Krishna V. Palem holds Professorships with tenure in Electrical and Computer Engineering and in Computer Science in the College of Computing, a senior research leadership in the College of Engineering, and has been the founding director of the Center for Research in Embedded Systems and Technology (CREST) (www.crest.gatech.edu) at the Georgia Institute of Technology, since 1999. Previously, he held positions at the IBM T. J. Watson Research Center and NYU's Courant Institute of Mathematical Sciences (Computer Science). His work is recognized internationally in academia and in industry ranging from contributions to algorithms, compiler optimizations, reconfigurable computing systems, as well as in power-aware computing and most recently microelectronics. Over the past decade, he has focused on applying innovations from these disciplines to the increasingly significant domain of embedded computing systems. He has awards for excellence from Hewlett Packard, IBM and Panasonic and among others serves on the editorial boards of the recently formed ACM Transactions on Embedded Computing Systems. Palem laid the foundations of architecture assembly which is at the heart of the product offerings of Proceler Inc.---an Atlanta based venture. The prestigious Analysts' Choice Awards recognized Proceler's technology, by nominating it as one of the outstanding technologies of 2002, and his Ph.D advise Suren Talla was recognized with a dissertation award from NYU for aspects of this work. He has chaired (and co-chaired) meetings whose advise has led to funding initiatives in Embedded and Hybrid Systems in the US, as well as by the leading research funding agency A*Star of Singapore. He was a Schonbrunn visiting professor at the Hebrew University of Jerusalem, Israel, where he was recognized for excellence in teaching. He is a Fellow of the IEEE.


Norm Jouppi
HP Labs

The Future Evolution of High-Performance Microprocessors

Abstract:

The evolution of high-performance microprocessors is fast approaching several significant inflection points.

First, the marginal utility of additional single-core complexity is now rapidly diminishing due to a number of factors. The increase in instructions per cycle from increases in sizes and numbers of functional units has plateaued. Meanwhile the increasing sizes of functional units and cores are beginning to have significant negative impacts on pipeline depths and the scalability of processor clock cycle times.
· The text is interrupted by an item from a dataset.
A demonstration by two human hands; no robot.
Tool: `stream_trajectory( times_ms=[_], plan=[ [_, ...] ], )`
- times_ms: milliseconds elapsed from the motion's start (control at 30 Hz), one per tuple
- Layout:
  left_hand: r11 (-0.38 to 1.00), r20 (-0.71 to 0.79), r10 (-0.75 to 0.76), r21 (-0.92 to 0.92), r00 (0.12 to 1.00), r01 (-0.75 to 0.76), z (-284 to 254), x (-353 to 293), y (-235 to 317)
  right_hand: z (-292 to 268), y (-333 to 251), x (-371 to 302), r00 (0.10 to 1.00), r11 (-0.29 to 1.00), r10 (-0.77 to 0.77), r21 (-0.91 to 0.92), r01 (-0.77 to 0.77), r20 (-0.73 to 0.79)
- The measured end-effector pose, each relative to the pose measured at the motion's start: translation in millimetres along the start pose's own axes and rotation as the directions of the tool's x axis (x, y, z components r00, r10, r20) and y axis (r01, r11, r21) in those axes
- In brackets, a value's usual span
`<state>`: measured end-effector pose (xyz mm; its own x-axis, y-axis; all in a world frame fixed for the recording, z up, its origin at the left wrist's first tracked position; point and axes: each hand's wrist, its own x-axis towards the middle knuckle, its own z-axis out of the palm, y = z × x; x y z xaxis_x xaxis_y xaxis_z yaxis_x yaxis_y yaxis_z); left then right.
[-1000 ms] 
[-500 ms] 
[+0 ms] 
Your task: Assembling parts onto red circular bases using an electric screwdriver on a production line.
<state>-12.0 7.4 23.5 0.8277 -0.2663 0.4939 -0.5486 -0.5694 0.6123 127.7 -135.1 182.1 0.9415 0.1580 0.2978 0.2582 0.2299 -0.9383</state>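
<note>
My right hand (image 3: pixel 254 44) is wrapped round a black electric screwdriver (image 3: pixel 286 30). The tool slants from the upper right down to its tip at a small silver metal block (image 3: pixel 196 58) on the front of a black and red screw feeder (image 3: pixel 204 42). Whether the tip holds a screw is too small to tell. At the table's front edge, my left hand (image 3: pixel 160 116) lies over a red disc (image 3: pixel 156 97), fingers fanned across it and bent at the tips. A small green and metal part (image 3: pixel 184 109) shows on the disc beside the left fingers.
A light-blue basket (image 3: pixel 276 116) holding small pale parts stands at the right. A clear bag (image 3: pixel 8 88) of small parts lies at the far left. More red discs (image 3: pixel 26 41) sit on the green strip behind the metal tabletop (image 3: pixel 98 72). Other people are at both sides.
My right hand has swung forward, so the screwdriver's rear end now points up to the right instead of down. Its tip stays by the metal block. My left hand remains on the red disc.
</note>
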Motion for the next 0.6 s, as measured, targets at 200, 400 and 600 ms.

Second, the power of high performance microprocessors has increased rapidly over the last two decades, even as device switching energies have been significantly reduced by supply voltage scaling. However future voltage scaling will be limited by minimum practical threshold voltages. Current high-performance microprocessors are already near market limits of acceptable power dissipation. Thus scaling microprocessor performance while maintaining or even reducing overall power dissipation without the benefit of appreciable further voltage scaling will prove especially challenging.

In this keynote talk, we will discuss these issues and propose likely scenarios for the future evolution of high-performance microprocessors.

Biography:

Norman P. Jouppi is a Fellow at HP Labs in Palo Alto, California. From 1984 through 1996 he was also a consulting assistant/associate professor in the department of Electrical Engineering at Stanford University. He received his PhD in Electrical Engineering from Stanford University in 1984.

He started his contributions to high-performance microprocessors as one of the principal architects and the lead designer of the Stanford MIPS microprocessor. While at Digital Equipment Corporation's Western Research Lab he was the principal architect and lead designer of the MultiTitan and BIPS microprocessors. He has also contributed to the architecture and implementation of graphics accelerators, and has conducted extensive research in telepresence. He holds more than 25 U.S. patents and has published over 100 technical papers. He currently serves as ACM SIGARCH Chair and is a Fellow of the IEEE.